Face à des Autrichiens désireux de s’offrir un prestigieux scalp, la France souffre, et se retrouve même menée 2-1 à dix minutes du terme, avant qu’une tête croisée de Boghossian à la 83e ne permette d’arracher un nul (2-2) moins embarrassant que le score qui se profilait. Deux semaines plus tard, en Islande, l’équipe de France, cette fois au complet, concédera un nouveau nul (1-1), en ouverture des éliminatoires de l’Euro 2000. Qu’ils remporteront.

16 août 2000, France-Sélection FIFA (match amical)

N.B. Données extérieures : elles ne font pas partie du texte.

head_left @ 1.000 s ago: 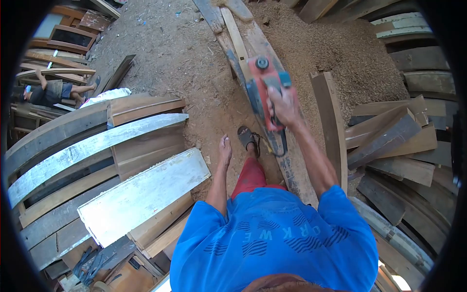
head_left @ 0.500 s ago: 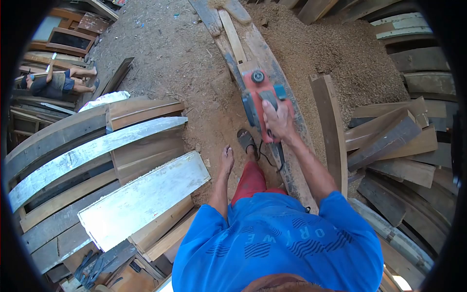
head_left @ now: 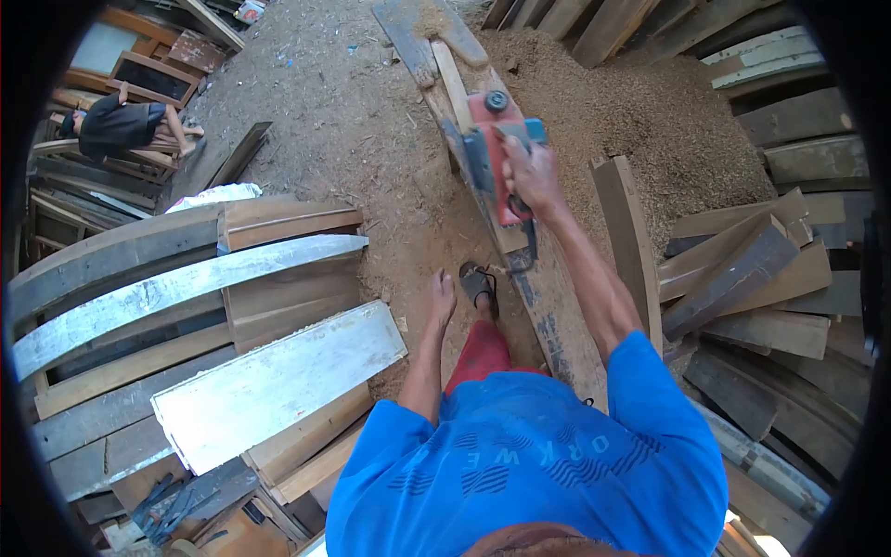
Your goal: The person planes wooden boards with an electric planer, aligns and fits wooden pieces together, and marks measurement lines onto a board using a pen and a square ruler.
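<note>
My right hand (head_left: 531,174) is wrapped round the handle of a red and teal electric planer (head_left: 492,167). The planer rests on a narrow pale wooden strip (head_left: 451,84), which lies lengthwise on a long, worn bench plank (head_left: 557,325). Part of the strip is hidden under the tool. A dark cord (head_left: 532,249) loops from the planer's near end. My left hand (head_left: 443,297) hangs low beside my left leg, apart from the bench, fingers curled with nothing visible in them.
Sawdust and shavings (head_left: 640,102) are heaped right of the bench. An upright board (head_left: 626,241) stands close by there. Stacked boards (head_left: 742,269) fill the right side. To the left lie a white panel (head_left: 278,385) and more timber. Another person (head_left: 130,125) is at far left.
The planer and my right hand have moved forward along the strip, uncovering its near end. My left hand shifted slightly. The person at far left has changed posture.
</note>
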`<state>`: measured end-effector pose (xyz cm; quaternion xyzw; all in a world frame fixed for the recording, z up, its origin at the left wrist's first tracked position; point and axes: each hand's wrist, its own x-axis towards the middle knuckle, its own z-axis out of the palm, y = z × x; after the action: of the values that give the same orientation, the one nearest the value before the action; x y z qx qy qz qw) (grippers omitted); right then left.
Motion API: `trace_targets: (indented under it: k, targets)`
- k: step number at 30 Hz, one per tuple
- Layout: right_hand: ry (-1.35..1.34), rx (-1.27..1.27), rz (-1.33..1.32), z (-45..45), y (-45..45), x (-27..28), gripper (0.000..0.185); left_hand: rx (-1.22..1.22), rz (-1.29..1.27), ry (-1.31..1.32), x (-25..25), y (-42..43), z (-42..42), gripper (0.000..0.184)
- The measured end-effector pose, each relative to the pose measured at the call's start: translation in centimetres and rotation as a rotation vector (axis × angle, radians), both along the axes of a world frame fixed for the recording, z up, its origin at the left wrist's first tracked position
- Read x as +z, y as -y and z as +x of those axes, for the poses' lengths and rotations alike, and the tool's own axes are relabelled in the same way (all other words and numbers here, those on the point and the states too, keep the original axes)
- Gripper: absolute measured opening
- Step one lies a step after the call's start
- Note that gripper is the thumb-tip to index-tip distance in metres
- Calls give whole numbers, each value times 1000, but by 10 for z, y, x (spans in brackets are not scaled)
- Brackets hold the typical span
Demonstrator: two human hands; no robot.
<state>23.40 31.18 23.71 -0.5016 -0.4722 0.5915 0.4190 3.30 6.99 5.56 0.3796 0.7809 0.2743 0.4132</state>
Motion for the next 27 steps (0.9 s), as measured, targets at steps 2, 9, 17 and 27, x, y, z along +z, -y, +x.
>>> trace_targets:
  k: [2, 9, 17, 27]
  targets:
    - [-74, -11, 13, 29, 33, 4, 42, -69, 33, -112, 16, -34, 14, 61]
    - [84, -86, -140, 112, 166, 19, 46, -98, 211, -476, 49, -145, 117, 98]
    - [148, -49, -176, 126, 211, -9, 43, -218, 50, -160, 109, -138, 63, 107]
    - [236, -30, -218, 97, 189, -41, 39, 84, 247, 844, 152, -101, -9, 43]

Deux ans plus tard, c’est encore au cœur du mois d’août que l’on retrouve les Bleus, fraîchement sacrés champions d'Europe après la fameux but en or de David Trezeguet contre l'Italie. Au Vélodrome, ils reçoivent une sélection composée des meilleurs joueurs du monde pour un match de gala. Opposée à une équipe sans automatismes, ils déroulent, s’imposant 5-1 grâce à des réalisations de Trezeguet (11e, 26e, 46e), Pirès (55e) et Anelka (78e). 


Le 2 septembre, ils éprouvent en revanche des difficultés au Stade de France face à des Anglais très motivés, et doivent concéder le nul (1-1), malgré l’ouverture du score de Petit (64e). Ce jour-là, Deschamps, Blanc et Lama (qui n’avait rien demandé) font leurs adieux à l’équipe de France. Le début d’un long chemin de croix…

A priori, les Bleus de 2018, quasiment au complet et n’ayant aucun départ majeur à déplorer, sont à l’abri d’une énorme déconvenue dans les deux prochaines années. Seule une retentissante défaite, ce jeudi soir, instillerait le doute dans les esprits. Mais à court terme seulement.